* [PROMPT]
Wherever a picture appears, skip it and retype the rest of the data exactly.

* [DATA]
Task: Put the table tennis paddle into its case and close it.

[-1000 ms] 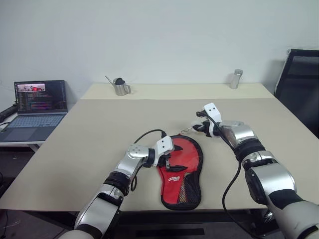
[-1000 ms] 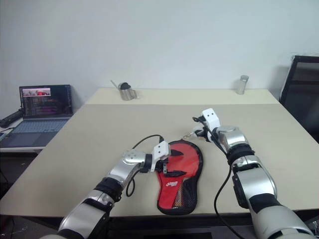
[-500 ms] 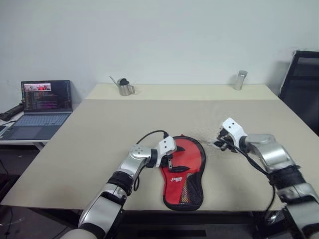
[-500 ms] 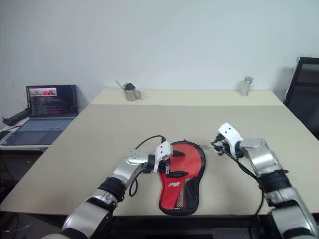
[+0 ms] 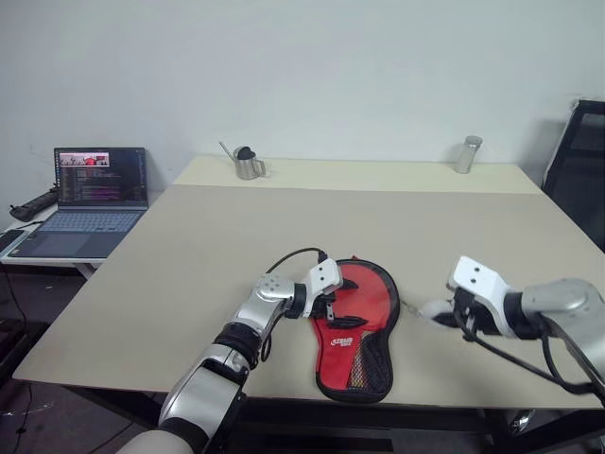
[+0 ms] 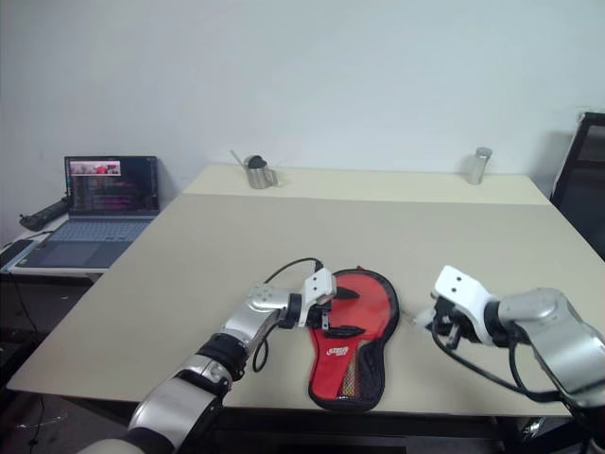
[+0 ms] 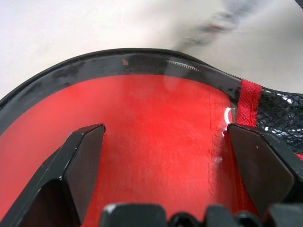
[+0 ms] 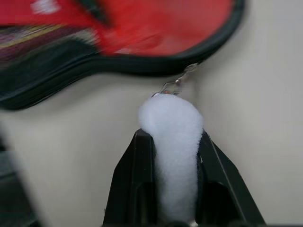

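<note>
A: Far left first?
B: A laptop (image 5: 87, 194) sits open on a low side desk (image 5: 45, 260) beside the counter (image 5: 189, 246). A small metal cup (image 5: 249, 165) stands near the counter's far edge

A: Left arm?
B: The left gripper (image 5: 333, 305) is released, jaws spread wide over the round part of the case (image 5: 359, 322). In the left wrist view both black fingers (image 7: 78, 165) stand apart above the red face; I cannot tell whether they touch it

A: Where is the case?
B: Flat near the counter's front edge, red side up, black rim around it, narrow mesh end toward the robot. Through the mesh a striped handle shows; more of the table tennis paddle I cannot make out

A: Right arm?
B: The right gripper (image 8: 168, 156) is clenched on the white pom-pom charm (image 8: 173, 137), just right of the case. A small metal clasp (image 8: 177, 85) links the charm to the case's black edge

A: Far right?
B: A metal cylinder (image 5: 467, 154) at the far edge, and a dark chair (image 5: 581, 156) past the counter's corner
</note>
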`<control>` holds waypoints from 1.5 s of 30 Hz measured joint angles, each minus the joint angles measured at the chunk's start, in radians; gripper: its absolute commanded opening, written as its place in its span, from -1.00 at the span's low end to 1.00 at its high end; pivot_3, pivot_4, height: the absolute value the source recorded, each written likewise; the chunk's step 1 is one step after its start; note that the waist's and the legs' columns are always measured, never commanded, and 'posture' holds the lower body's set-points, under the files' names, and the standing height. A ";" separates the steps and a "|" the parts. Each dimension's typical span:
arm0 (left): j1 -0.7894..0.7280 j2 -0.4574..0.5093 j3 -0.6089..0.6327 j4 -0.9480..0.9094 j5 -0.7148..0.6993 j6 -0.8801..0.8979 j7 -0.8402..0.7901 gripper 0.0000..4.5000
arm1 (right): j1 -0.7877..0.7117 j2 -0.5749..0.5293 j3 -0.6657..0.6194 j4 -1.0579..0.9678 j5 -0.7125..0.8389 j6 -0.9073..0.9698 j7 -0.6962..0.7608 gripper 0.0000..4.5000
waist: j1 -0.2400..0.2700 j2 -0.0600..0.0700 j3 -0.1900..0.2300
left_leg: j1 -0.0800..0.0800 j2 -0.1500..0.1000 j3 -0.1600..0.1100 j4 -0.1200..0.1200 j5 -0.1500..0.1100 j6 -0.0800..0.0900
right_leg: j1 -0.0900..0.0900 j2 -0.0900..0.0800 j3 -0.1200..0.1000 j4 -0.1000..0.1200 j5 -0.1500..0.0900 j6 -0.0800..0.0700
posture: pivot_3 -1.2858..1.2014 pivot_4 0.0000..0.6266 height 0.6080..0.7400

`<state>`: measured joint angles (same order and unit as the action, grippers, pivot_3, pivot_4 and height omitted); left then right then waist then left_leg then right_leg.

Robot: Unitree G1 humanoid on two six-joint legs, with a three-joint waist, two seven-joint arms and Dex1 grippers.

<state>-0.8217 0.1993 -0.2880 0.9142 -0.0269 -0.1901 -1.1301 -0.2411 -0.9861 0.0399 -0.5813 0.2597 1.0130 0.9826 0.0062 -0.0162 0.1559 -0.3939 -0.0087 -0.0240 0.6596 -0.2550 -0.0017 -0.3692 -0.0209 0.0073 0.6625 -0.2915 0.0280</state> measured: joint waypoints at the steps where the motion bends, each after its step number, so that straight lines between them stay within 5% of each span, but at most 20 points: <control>1: -0.001 -0.001 0.000 0.001 0.001 -0.001 0.001 1.00 | 0.027 -0.006 -0.009 -0.030 0.015 0.008 0.000 -0.77 | 0.000 0.000 0.000 | 0.000 0.000 0.000 0.000 0.000 0.000 | 0.000 0.000 0.000 0.000 0.000 0.000 | 0.03 -0.52 1.00; 17: 0.000 -0.023 -0.002 0.004 0.008 -0.012 0.003 1.00 | 0.423 -0.116 -0.175 -0.349 0.212 0.023 0.016 -0.78 | 0.018 -0.003 -0.001 | -0.004 0.000 -0.002 0.000 -0.002 0.002 | 0.000 -0.001 -0.004 -0.008 0.001 0.002 | 0.03 -0.52 1.00; 37: 0.003 -0.029 -0.002 0.009 0.018 -0.015 0.010 1.00 | 0.526 -0.236 -0.078 -0.426 0.404 -0.137 -0.187 -0.78 | 0.017 -0.005 -0.004 | -0.004 0.001 -0.003 0.000 -0.002 0.003 | 0.003 -0.001 -0.006 -0.015 0.002 0.004 | 0.03 -0.52 1.00; 45: 0.003 -0.029 -0.002 0.009 0.020 -0.016 0.013 1.00 | 0.569 -0.296 -0.098 -0.426 0.481 -0.190 -0.209 0.40 | 0.017 -0.006 -0.004 | -0.004 0.001 -0.003 0.000 -0.002 0.003 | 0.004 -0.001 -0.006 -0.015 0.002 0.004 | 0.03 -0.52 1.00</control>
<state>-0.8187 0.1703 -0.2901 0.9230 -0.0069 -0.2059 -1.1170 0.3283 -1.2817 -0.0579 -1.0069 0.7408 0.8231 0.7732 0.0227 -0.0219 0.1520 -0.3980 -0.0077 -0.0271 0.6594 -0.2575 0.0009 -0.3652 -0.0216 0.0013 0.6472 -0.2894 0.0322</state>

* [OUTPUT]
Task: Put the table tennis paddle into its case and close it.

[-1000 ms] 
[-1000 ms] 
[-500 ms] 
[-500 ms] 
[+0 ms] 
[+0 ms] 
[+0 ms] 
[+0 ms] 

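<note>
A: Far left first?
B: A laptop (image 5: 87, 194) sits open on a low side desk (image 5: 45, 260) beside the counter (image 5: 189, 246). A small metal cup (image 5: 249, 165) stands near the counter's far edge

A: Left arm?
B: The left gripper (image 5: 333, 305) is released, jaws spread wide over the round part of the case (image 5: 359, 322). In the left wrist view both black fingers (image 7: 78, 165) stand apart above the red face; I cannot tell whether they touch it

A: Where is the case?
B: Flat near the counter's front edge, red side up, black rim around it, narrow mesh end toward the robot. Through the mesh a striped handle shows; more of the table tennis paddle I cannot make out

A: Right arm?
B: The right gripper (image 8: 168, 156) is clenched on the white pom-pom charm (image 8: 173, 137), just right of the case. A small metal clasp (image 8: 177, 85) links the charm to the case's black edge

A: Far right?
B: A metal cylinder (image 5: 467, 154) at the far edge, and a dark chair (image 5: 581, 156) past the counter's corner
</note>
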`<control>` holds waypoints from 1.5 s of 30 Hz measured joint angles, each minus the joint angles measured at the chunk's start, in radians; gripper: its absolute commanded opening, written as its place in its span, from -1.00 at the span's low end to 1.00 at its high end; pivot_3, pivot_4, height: the absolute value the source recorded, each written likewise; the chunk's step 1 is one step after its start; note that the waist's and the legs' columns are always measured, never commanded, and 'posture' holds the lower body's set-points, under the files' names, and the standing height. A ";" separates the steps and a "|" the parts. Each dimension's typical span:
arm0 (left): j1 -0.7894..0.7280 j2 -0.4574..0.5093 j3 -0.6089..0.6327 j4 -0.9480..0.9094 j5 -0.7148..0.6993 j6 -0.8801..0.8979 j7 -0.8402..0.7901 gripper 0.0000..4.5000
arm1 (right): j1 -0.7877..0.7117 j2 -0.5749..0.5293 j3 -0.6657..0.6194 j4 -1.0579..0.9678 j5 -0.7125..0.8389 j6 -0.9073..0.9698 j7 -0.6962..0.7608 gripper 0.0000..4.5000
waist: j1 -0.2400..0.2700 j2 -0.0600..0.0700 j3 -0.1900..0.2300
left_leg: j1 -0.0800..0.0800 j2 -0.1500..0.1000 j3 -0.1600..0.1100 j4 -0.1200..0.1200 j5 -0.1500..0.1100 j6 -0.0800..0.0900
right_leg: j1 -0.0900..0.0900 j2 -0.0900..0.0800 j3 -0.1200..0.1000 j4 -0.1000..0.1200 j5 -0.1500..0.0900 j6 -0.0800..0.0700
posture: pivot_3 -1.2858..1.2014 pivot_4 0.0000..0.6266 height 0.6080..0.7400

`<state>`: measured joint angles (same order and unit as the action, grippers, pivot_3, pivot_4 and height omitted); left then right then waist then left_leg then right_leg.

Robot: Unitree G1 humanoid on two six-joint legs, with a three-joint waist, two seven-joint arms and Dex1 grippers.

<state>-0.8217 0.1993 -0.2880 0.9142 -0.0269 -0.1901 -1.1301 -0.2411 -0.9861 0.0399 -0.5813 0.2597 1.0130 0.9826 0.0062 -0.0162 0.1559 -0.3939 -0.0087 -0.0240 0.6596 -0.2550 -0.0017 -0.3692 -0.0209 0.0073 0.6625 -0.2915 0.0280</state> measured: joint waypoints at the steps where the motion bends, each after its step number, so that straight lines between them stay within 5% of each span, but at most 20 points: <control>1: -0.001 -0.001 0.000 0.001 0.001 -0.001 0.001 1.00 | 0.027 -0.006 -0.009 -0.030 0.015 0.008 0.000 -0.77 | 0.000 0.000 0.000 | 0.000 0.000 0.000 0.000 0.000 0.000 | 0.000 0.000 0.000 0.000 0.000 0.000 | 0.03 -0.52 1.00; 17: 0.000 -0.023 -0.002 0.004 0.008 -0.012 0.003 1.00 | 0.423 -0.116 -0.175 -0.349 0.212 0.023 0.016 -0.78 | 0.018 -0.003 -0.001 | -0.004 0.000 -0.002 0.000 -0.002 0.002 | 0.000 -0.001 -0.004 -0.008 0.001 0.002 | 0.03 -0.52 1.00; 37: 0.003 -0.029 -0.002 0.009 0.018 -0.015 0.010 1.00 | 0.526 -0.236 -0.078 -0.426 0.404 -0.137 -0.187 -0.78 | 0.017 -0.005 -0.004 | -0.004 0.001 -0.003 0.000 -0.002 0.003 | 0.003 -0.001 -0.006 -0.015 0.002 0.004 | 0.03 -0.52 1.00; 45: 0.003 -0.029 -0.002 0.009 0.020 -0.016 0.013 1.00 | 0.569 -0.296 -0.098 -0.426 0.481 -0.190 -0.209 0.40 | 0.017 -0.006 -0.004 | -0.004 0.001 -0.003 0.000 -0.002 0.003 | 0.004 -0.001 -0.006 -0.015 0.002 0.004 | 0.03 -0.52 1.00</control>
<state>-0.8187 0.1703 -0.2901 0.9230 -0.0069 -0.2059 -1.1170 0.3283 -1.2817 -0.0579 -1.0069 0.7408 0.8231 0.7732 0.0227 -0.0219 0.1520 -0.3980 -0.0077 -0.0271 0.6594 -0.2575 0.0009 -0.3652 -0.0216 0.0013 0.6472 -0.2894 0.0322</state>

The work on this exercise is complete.